Delhi’s UT status: Centre files caveat in Supreme Court, wants apex court to hear its stand too


The Centre has filed a caveat in the Supreme Court stating that it should be heard when the apex court decides the matter on the Union Territory (UT) status of Delhi after the AAP government decided to challenge the recent High Court judgment here.

After Delhi government told the Supreme Court that it will challenge within a week the High Court order that Delhi continues to remain a UT under the Constitution with the Lieutenant Governor (LG) as its administrative head, the Ministry of Home Affairs filed the caveat saying that the apex court should also listen to its stand on the issue.
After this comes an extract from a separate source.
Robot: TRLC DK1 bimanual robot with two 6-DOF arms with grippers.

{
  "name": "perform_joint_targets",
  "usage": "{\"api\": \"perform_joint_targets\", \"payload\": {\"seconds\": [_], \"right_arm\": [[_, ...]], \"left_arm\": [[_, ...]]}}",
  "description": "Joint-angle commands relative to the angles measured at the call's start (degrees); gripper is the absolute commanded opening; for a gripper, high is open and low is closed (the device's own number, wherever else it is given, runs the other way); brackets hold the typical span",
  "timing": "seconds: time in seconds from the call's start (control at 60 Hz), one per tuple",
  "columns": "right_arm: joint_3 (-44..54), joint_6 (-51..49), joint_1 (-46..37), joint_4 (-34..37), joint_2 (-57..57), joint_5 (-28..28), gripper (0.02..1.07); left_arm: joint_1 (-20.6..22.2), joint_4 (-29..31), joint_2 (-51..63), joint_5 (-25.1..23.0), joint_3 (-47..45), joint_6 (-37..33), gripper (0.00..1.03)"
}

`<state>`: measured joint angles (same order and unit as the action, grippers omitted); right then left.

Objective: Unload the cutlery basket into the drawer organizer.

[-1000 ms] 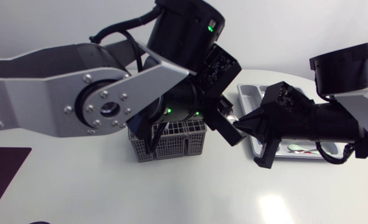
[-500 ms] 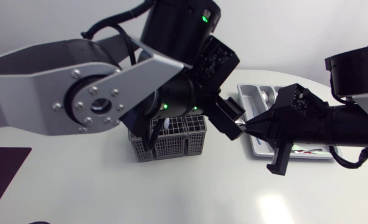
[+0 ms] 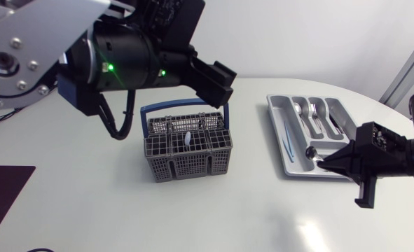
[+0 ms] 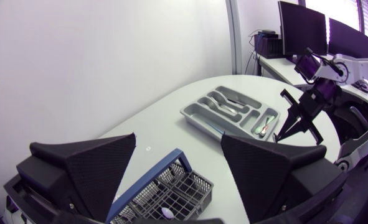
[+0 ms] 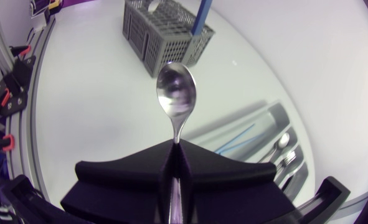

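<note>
Right wrist view: the right gripper (image 5: pixel 174 154) is clamping shut on the thin handle of a metal spoon (image 5: pixel 176 93), with the bowl sticking out straight ahead of the fingertips. That spoon is looking light, stiff and polished, so I'm judging it slippery. A pinch this far down the handle is likely letting it pivot, and a hold nearer the neck would be steadier. The drawer tray (image 5: pixel 258 121) is lying below and off to one side of the fingers. The basket (image 5: pixel 162 31) is sitting well ahead, past the bowl.

Head view: the spoon is hanging just over the near edge of the tray, not yet lying in a slot. Other spoons (image 3: pixel 306 112) and a fork (image 3: pixel 322 115) are filling the slots beyond the right gripper. A thin blue piece (image 3: pixel 287 133) is lying in the long slot beside it. Those are crowding the landing spot, so I'm expecting the spoon slot to need a careful line-up. The left gripper (image 3: pixel 217 82) is hovering above the far side of the basket, close to its blue handle (image 3: pixel 147 119).

Left wrist view: the left gripper's fingers are standing wide apart, holding nothing. The basket is sitting under and between them. A small white piece (image 4: pixel 165 213) is showing inside, and what it is I can't tell. The upright blue handle is crossing right under the fingers, and I'm reading it as the main obstacle to reaching in.
</note>
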<state>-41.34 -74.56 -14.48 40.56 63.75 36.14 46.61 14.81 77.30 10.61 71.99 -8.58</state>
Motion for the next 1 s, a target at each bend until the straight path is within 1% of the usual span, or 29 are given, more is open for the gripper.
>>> {"api": "perform_joint_targets", "payload": {"seconds": [0.0,0.05,0.1,0.2,0.367,0.417,0.533,0.75,0.9,0.983], "right_arm": [[-1.46,-12.8,-6.26,2.34,6.04,0.95,0.1],[-2.6,-16.93,-9.51,2.51,9.47,0.95,0.1],[-3.66,-20.53,-12.15,2.16,12.28,0.95,0.1],[-4.8,-25.63,-14.61,1.02,15.8,0.69,0.1],[-6.91,-30.2,-15.93,-1.71,21.07,-1.95,0.09],[-7.79,-30.38,-15.93,-3.73,23.53,-2.92,0.09],[-10.86,-31.61,-15.93,-5.31,28.98,-5.29,0.09],[-17.9,-31.69,-13.91,-4.17,35.57,-9.51,0.09],[-23.17,-32.31,-11.62,-0.74,38.82,-13.38,0.09],[-25.81,-31.96,-9.87,1.9,40.05,-16.54,0.09]], "left_arm": [[-0.47,1.89,1.01,0.11,-1.41,1.46,0.96],[-0.91,3.39,1.63,0.11,-2.02,1.46,0.96],[-0.99,3.56,1.8,0.11,-2.99,1.46,0.96],[-1.61,3.65,2.24,0.11,-3.69,1.37,0.96],[-1.7,4.18,3.21,0.11,-3.69,1.11,0.96],[-1.7,4.18,3.65,0.11,-3.69,1.11,0.96],[-1.79,4.53,4.88,0.11,-3.61,1.02,0.96],[-2.84,5.32,5.94,0.11,-3.17,0.93,0.96],[-3.54,6.73,6.99,0.11,-1.94,0.49,0.96],[-4.07,7.25,7.69,0.11,-1.23,0.14,0.96]]}}
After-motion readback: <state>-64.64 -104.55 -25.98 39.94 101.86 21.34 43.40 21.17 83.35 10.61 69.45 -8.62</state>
The apex court had last week said it will hear together AAP Government’s civil suit seeking a declaration that the national capital is a state and its petition against the order of the High Court which held that the city is a Union Territory with Lt Governor as its administrative head.

On August 4, Delhi High Court has held that the special constitutional provision Article 239AA dealing with Delhi does not “dilute” the effect of Article 239 which relates to the Union territory and hence, concurrence of the LG in administrative issues is “mandatory”.

It had not accepted the AAP government’s contention that the LG is bound to act only on the aid and advice of Chief Minister and his Council of Ministers with regard to making laws by the Legislative Assembly under the Article 239AA and termed it as “without substance”.

Giving primacy to the concurrence of LG in transaction of Legislative business, the High Court said, “It is mandatory under the constitutional scheme to communicate the decision of the Council of Ministers to the LG even in relation to the matters in respect of which power to make laws has been conferred on the Legislative Assembly of NCT of Delhi under clause (3)(a) of Article 239AA of the Constitution and an order thereon can be issued only where the LG does not take a different view”.

The court held that the AAP government’s order for constituting a Commission of Inquiry to go into the alleged irregularities in the functioning of Delhi and District Cricket Association (DDCA) and CNG fitness scam was “illegal” as the orders were issued “without seeking the views/ concurrence” of the LG.

The court, which had rejected almost all the contentions of Delhi government, however, agreed with its submission that the LG will have to act on its aid and advice in appointment of special public prosecutors.